Below are some records. Write out exactly their lines from the one with "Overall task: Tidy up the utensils" through the one with "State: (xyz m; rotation", and leave the pictures behind.
Top of Entries shown
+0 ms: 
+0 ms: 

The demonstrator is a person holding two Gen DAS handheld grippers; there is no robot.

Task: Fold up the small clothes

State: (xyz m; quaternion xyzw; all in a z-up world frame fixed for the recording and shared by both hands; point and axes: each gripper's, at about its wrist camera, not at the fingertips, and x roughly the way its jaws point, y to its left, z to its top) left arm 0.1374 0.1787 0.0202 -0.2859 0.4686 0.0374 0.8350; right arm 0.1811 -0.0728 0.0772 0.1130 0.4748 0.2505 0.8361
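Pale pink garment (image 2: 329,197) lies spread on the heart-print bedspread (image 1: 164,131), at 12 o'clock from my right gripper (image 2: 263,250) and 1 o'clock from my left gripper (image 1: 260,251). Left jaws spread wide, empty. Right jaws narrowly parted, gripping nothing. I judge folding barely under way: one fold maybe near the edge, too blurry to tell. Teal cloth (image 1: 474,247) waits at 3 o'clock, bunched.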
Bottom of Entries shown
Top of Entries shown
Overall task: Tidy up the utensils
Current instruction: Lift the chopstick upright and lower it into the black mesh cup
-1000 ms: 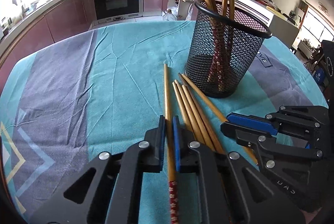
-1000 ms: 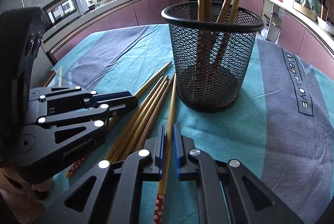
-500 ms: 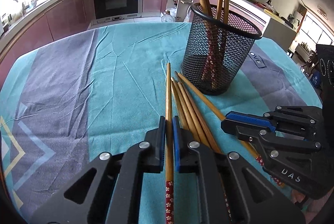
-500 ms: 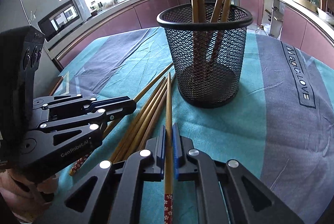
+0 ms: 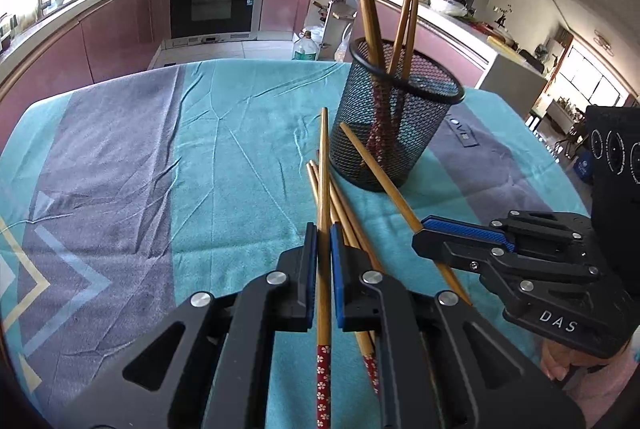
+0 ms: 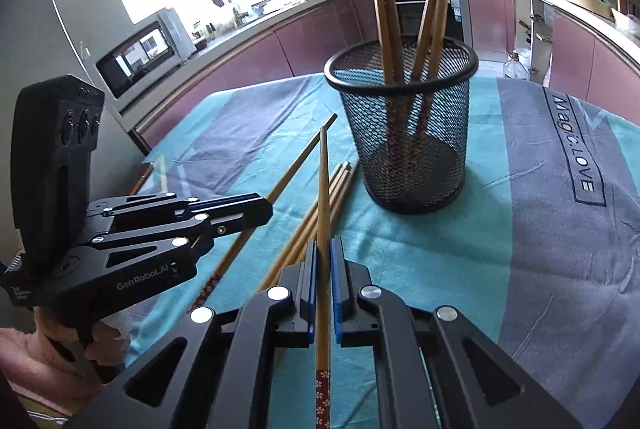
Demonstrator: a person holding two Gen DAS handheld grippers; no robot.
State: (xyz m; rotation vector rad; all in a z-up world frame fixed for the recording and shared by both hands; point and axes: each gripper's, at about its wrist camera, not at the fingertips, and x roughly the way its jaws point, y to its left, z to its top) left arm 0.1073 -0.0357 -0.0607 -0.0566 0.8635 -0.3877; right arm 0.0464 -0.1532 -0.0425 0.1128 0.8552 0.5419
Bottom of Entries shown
◆ **Answer**
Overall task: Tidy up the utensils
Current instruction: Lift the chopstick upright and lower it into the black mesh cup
-1000 ms: 
-1000 ms: 
-500 ms: 
-500 ms: 
+0 ms: 
+0 ms: 
Demonstrator: a person holding two Gen DAS handheld grippers; no robot.
State: (xyz m; rotation vector rad; all in a z-up world frame fixed for the recording and shared by both hands; point and axes: each gripper's, at about its wrist camera, not at the fingertips, and x roughly the way its jaws point, y to its left, z to its top) left arm 0.1073 -0.0357 -0.0607 -0.0566 0.8635 -0.3877; right arm 0.0464 -0.1532 -0.0425 0.1128 0.8552 0.5419

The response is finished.